Movie Review: Somewhere (2010)

by Tony Dayoub


As many of you have noticed, this blog has lain fallow since just before Thanksgiving. Initially, a vacation was to blame but recently, the cause has been the overwhelming amount of end-of-year movies I've had to watch (not a bad thing). In the next few days I hope to publish a few catch-up posts that will address all the movies I haven't had time to write about. Meanwhile, everything old is new again, especially if you weren't able to read it the first time. Many of you have complained about your inability to successfully click through to my work for Nomad Editions: Wide Screen. So now that the magazine folded I will begin reposting the columns I wrote for Wide Screen (in their entirety) to plug holes in my writing schedule. This review was originally published on 12/22/2010.

It's disappointing to conclude that writer-director Sofia Coppola’s latest, Somewhere, causes me to reassess her earlier film, Lost in Translation, in addition to her own potential as an artist. It's not that Somewhere is bad, or even dull. The strong performances by its two leads, Stephen Dorff and Elle Fanning, along with Harris Savides’s handsome photography of a lustrous West Hollywood give one plenty to admire. But the superficiality of a tale rooted in the privileged director’s navel-gazing overwhelms the tender story of the relationship between a young actor and his daughter.

Almost the entire first half of the breezy 90-plus-minute Somewhere is devoted to setting up its central character, Johnny Marco (Dorff), as a vacuous pretty boy living it up at the Chateau Marmont. After breaking his arm in what must be the most inept fall down a flight of stairs ever filmed, the viewer hangs out with Marco as he “recovers,” getting frequent visits from twin strippers (the movie kind that never take their clothes off) whose cheesy tandem dancing puts Marco to sleep even faster than it does the audience. Marco dines alone, comes back to his room at the Marmont to find a party he was unaware of, bags almost every woman he runs across. Yes, life is tough... and empty, according to Coppola. Somewhere only rouses when Marco's daughter Clio (Fanning) shows up to spend time with her dad.

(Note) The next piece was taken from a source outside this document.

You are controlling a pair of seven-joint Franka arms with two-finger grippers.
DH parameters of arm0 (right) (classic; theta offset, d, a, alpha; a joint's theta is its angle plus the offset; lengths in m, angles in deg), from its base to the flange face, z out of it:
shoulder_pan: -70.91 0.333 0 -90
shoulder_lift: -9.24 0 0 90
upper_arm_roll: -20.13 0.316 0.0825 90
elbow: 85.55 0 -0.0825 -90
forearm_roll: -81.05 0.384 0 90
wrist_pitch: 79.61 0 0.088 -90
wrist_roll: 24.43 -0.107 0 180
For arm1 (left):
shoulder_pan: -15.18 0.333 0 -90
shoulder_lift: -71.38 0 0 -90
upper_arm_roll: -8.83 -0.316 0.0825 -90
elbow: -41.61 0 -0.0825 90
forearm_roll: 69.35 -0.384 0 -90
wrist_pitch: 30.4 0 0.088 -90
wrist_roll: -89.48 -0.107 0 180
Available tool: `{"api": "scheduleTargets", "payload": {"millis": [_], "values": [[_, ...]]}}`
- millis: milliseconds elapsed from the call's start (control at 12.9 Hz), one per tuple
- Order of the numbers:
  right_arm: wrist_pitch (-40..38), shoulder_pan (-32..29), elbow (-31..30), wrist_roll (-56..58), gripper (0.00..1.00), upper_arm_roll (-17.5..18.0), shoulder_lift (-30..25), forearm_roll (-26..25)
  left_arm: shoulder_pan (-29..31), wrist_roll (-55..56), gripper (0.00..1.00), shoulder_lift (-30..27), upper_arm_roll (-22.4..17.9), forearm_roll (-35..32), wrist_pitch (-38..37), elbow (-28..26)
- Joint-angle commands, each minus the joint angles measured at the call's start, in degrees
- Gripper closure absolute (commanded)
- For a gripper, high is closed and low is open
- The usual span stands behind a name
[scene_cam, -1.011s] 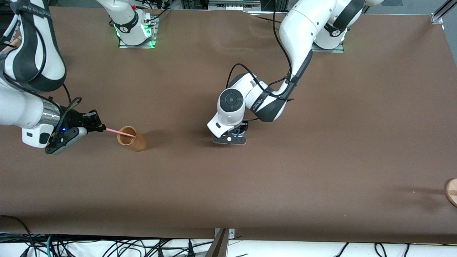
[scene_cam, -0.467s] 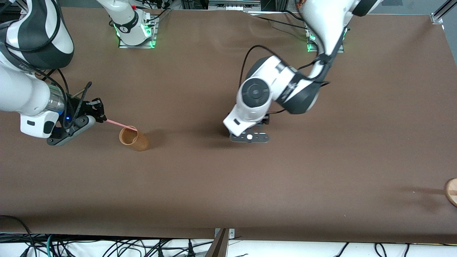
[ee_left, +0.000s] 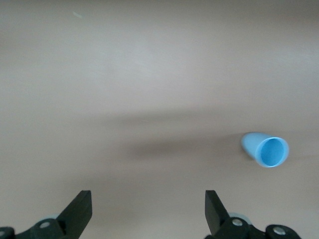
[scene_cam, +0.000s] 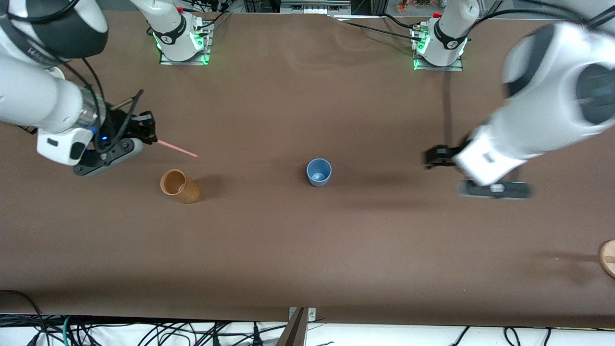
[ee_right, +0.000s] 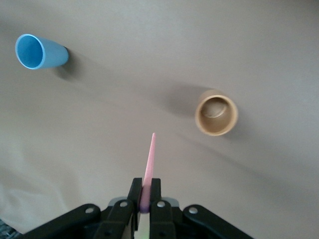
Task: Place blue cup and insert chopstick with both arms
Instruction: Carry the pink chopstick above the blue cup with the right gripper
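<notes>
Blue cup (scene_cam: 318, 171) upright mid-table, ready as target. Right gripper (scene_cam: 150, 133) clenches pink chopstick (scene_cam: 177, 148), tip outward for insertion, above tan cup (scene_cam: 178, 186). Left gripper (scene_cam: 435, 157) fingers spread, empty, clear of cup.

Two arms up over the tabletop, one hand gripping, one spread.

The right hand (scene_cam: 144, 132), at the frame's left edge below its arm's bulky wrist, is clamped on the chopstick (scene_cam: 177, 148). The left hand (scene_cam: 435, 157), right of centre, hangs blurred with fingers (ee_left: 79, 211) wide apart, holding nothing.
</notes>
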Motion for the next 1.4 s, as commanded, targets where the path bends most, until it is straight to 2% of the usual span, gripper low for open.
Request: {"api": "scheduleTargets", "payload": {"millis": [0, 156, 389, 622, 778, 933, 1167, 1322], "values": [[-2.4, 6.9, 3.6, -12.4, 0.98, 0.1, 0.7, -1.2, 5.0, -5.3, 0.0, -8.9, -1.6, -0.6, -0.3, -7.7], [-0.8, 13.0, 3.9, -23.7, 0.98, 0.2, 1.7, -1.0, 9.1, -5.0, 0.0, -15.1, -1.8, -0.6, -0.5, -12.5], [3.4, 20.0, 4.3, -37.0, 0.98, 0.3, 4.0, -1.0, 10.0, -5.8, 0.0, -23.1, -3.9, -0.6, 0.2, -23.4], [5.6, 26.3, 11.6, -47.9, 0.98, 0.1, 10.9, -1.1, 8.9, -5.8, 0.0, -27.3, -4.4, -0.7, 5.2, -30.6], [7.7, 30.6, 15.9, -53.7, 0.98, -1.2, 15.3, -1.2, 7.8, -5.7, 0.0, -26.4, -4.5, -0.7, 4.9, -30.0], [12.0, 33.3, 15.9, -55.4, 0.98, -3.6, 16.7, -1.2, 8.5, -6.1, 0.0, -25.0, -4.4, -0.6, 4.9, -29.5], [16.1, 33.6, 15.9, -55.0, 0.98, -5.1, 18.8, -1.3, 8.5, -8.5, 0.0, -24.2, -4.4, -0.6, 4.9, -28.7], [16.5, 34.1, 15.9, -54.7, 0.98, -5.2, 19.4, -3.8, 8.2, -8.2, 0.0, -23.9, -4.1, -0.6, 4.9, -28.6]]}}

One can’t be sure whether the movie’s awakening is deliberate or a result of Coppola’s familiarity with Clio’s circumstances or both. Somewhere only rings true when Clio has to deal with the baggage/benefits attached to her father’s celebrity: flying to Italy with her Dad at the last minute for one of his premieres; calling up room service at a ritzy suite (complete with its own indoor swimming pool) in order to sample every flavor of gelato on the menu; glaring at the intrusion of an ex-girlfriend on what was supposed to be a private breakfast between her dad and herself; ordering simple ingredients like butter and eggs from the staff at the Marmont in order to make dinner at home. One cannot help but wonder if these are examples taken from Coppola’s own frustrating life as the daughter of a celebrity director. So strong is the whiff of her desire to work out some of her personal issues in this film that it recasts her previous work in a new light.

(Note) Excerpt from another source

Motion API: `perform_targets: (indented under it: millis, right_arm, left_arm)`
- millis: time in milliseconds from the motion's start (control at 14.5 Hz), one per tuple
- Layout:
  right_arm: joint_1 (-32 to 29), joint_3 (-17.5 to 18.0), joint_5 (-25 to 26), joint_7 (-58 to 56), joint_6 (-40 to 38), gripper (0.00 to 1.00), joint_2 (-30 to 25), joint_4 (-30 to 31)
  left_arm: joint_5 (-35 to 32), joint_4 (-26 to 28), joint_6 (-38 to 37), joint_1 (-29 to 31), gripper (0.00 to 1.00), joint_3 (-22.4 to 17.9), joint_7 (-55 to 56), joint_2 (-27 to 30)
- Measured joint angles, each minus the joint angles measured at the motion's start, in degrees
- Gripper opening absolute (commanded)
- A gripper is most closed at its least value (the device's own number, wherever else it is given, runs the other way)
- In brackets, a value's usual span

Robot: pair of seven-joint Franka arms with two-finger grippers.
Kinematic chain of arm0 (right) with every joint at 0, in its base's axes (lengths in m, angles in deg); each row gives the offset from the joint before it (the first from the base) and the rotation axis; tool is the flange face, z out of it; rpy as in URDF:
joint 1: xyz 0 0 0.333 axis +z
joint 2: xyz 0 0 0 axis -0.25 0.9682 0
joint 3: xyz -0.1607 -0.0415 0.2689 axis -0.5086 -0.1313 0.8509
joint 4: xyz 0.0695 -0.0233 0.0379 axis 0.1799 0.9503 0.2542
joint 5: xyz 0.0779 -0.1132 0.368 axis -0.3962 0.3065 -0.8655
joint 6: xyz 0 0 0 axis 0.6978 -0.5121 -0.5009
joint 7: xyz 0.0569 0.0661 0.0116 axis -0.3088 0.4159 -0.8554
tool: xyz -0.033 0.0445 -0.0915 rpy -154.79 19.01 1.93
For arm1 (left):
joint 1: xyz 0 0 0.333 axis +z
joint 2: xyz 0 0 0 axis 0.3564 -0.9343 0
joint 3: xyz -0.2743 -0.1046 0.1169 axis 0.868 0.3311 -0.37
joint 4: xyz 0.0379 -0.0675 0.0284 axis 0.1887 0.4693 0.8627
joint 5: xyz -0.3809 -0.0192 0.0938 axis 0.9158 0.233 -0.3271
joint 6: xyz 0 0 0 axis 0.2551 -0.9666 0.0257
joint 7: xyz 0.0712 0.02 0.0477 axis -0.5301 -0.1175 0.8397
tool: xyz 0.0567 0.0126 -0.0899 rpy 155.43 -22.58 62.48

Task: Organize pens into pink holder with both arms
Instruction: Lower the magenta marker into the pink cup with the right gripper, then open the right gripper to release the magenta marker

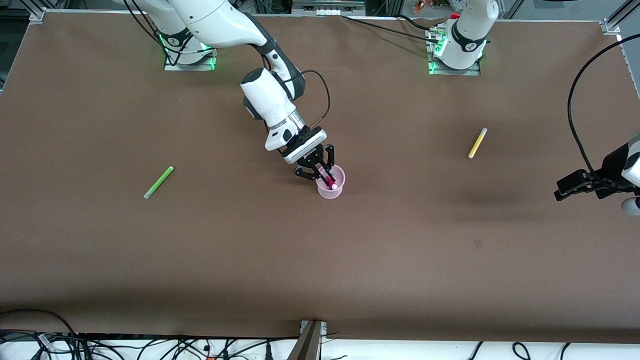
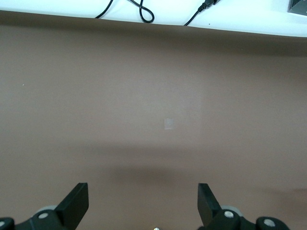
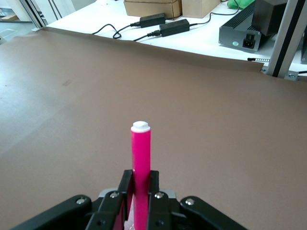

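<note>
Right claw (image 1: 324, 176) grips magenta pink marker pen (image 3: 140, 167) over pale pink translucent plastic cup (image 1: 331, 189); lime green pen (image 1: 158, 182), yellow pen (image 1: 477, 143) left on brown counter (image 1: 320, 260); left claw (image 2: 143, 203) gapes empty, waiting.

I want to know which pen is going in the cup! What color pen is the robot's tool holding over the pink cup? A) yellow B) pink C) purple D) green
B: the right tool is shut on the pink pen above the pink cup; the yellow pen and green pen lie on the table.
</note>
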Motion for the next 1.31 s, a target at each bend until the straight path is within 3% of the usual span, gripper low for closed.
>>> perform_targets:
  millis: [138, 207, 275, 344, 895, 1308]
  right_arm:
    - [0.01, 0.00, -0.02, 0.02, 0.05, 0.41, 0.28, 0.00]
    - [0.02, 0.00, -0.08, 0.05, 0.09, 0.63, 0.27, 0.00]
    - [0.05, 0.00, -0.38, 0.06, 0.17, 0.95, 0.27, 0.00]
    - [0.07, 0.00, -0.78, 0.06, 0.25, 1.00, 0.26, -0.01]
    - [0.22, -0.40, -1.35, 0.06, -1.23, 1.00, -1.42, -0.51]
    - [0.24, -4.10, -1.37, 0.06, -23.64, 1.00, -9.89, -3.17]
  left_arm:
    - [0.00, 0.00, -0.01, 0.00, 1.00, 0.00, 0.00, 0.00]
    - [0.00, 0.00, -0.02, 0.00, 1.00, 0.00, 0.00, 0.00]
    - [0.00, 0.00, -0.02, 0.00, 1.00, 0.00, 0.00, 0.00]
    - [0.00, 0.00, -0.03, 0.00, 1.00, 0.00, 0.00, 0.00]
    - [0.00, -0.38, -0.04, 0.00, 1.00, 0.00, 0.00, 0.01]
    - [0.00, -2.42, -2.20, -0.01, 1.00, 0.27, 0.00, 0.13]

Lost in Translation now looks less like a May-December romance than a story of a young woman (Scarlett Johansson) unable to come out from under the shadow of her artist-husband (Giovanni Ribisi) without the help of a fantasy father figure/actor (Bill Murray), both men representing Coppola’s conflicted feelings about her father, Francis. Go even further back to her father’s flawed New York Stories segment, the muddled “Life Without ZoĆ«” (which Sofia co-wrote in her teens) and one finds further evidence of the younger Coppola’s propensity for wish-fulfillment storytelling, here attempting to reframe the lonely life of a privileged young girl as one full of intrigue, lavish parties and even romance. In the same vein, Somewhere is a lame attempt to both excuse and indict her father for neglecting her upbringing. At times, she seems to sympathize with him, particularly when she lumps Marco and Clio together as strangers lost in the strange land of Italy, where the dancing girls and aggressive interviewers accost the two in Italian, leading to a disconnect which recalls Federico Fellini's “Toby Dammit” segment from Histoires Extraordinaires, of all things. Other times, Coppola punishes him, depicting Marco as rudderless in LA when Clio goes away to summer camp after a short stay with him.

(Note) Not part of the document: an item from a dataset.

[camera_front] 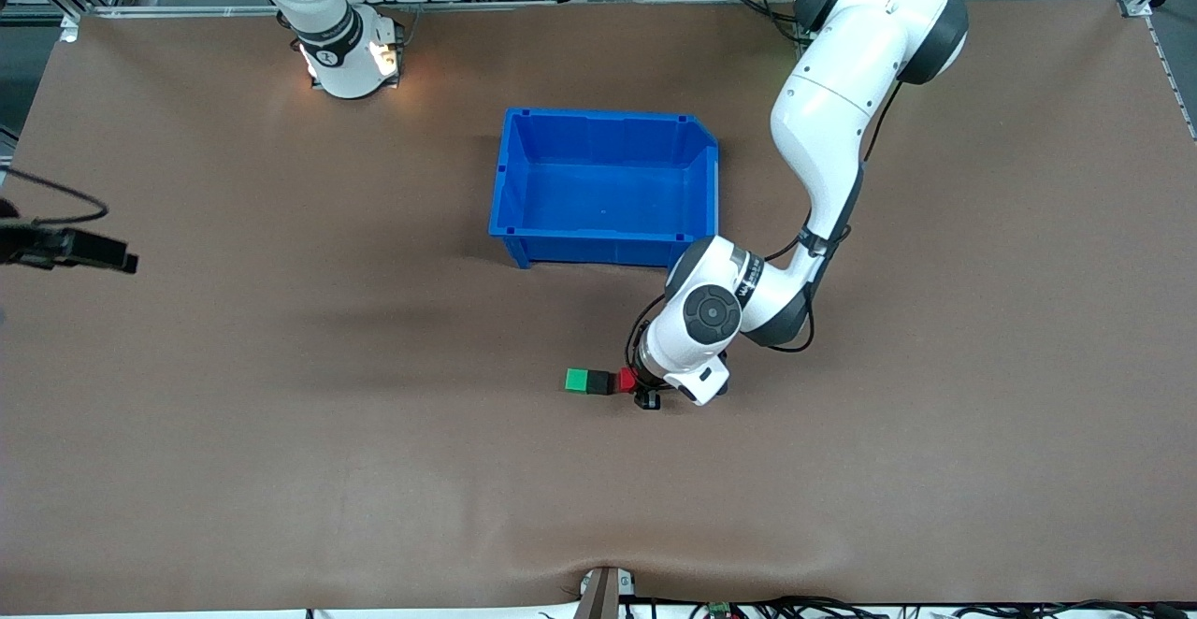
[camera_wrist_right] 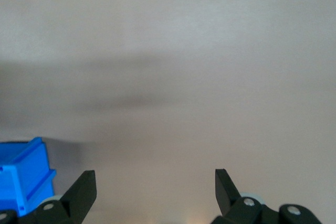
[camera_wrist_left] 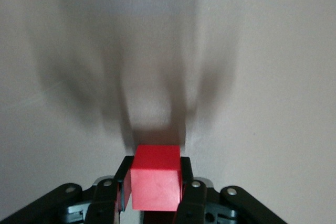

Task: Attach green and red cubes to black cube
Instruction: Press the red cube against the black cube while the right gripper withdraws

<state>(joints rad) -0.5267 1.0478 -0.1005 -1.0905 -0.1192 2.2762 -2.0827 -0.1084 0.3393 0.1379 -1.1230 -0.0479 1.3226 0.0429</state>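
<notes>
The green cube, the black cube and the red cube stand in one row on the table, side against side, with the black one in the middle. My left gripper is low at the table and shut on the red cube, one finger on each side. The red cube hides the black and green cubes in the left wrist view. My right gripper is open and empty, held above bare table, away from the cubes.
An empty blue bin stands farther from the front camera than the cubes; its corner shows in the right wrist view. A dark object juts in at the right arm's end of the front view.
</notes>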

Somewhere hedges its bets by casting Dorff and Fanning, both gorgeous actors who literally whitewash all of the complicating ethnicity out of the two characters who serve as stand-ins for the Coppolas. The effect is one that emphasizes the same glossy Hollywood veneer Sofia Coppola is criticizing, with Somewhere ending up as a conflicted response to her own self-analysis. Coppola is hedging, allowing one to see the film as both a love letter to Los Angeles and an attack on its value system without firmly standing on either side of the issue. The problem is that this recurring theme makes Coppola’s range seem more and more limited with each passing film.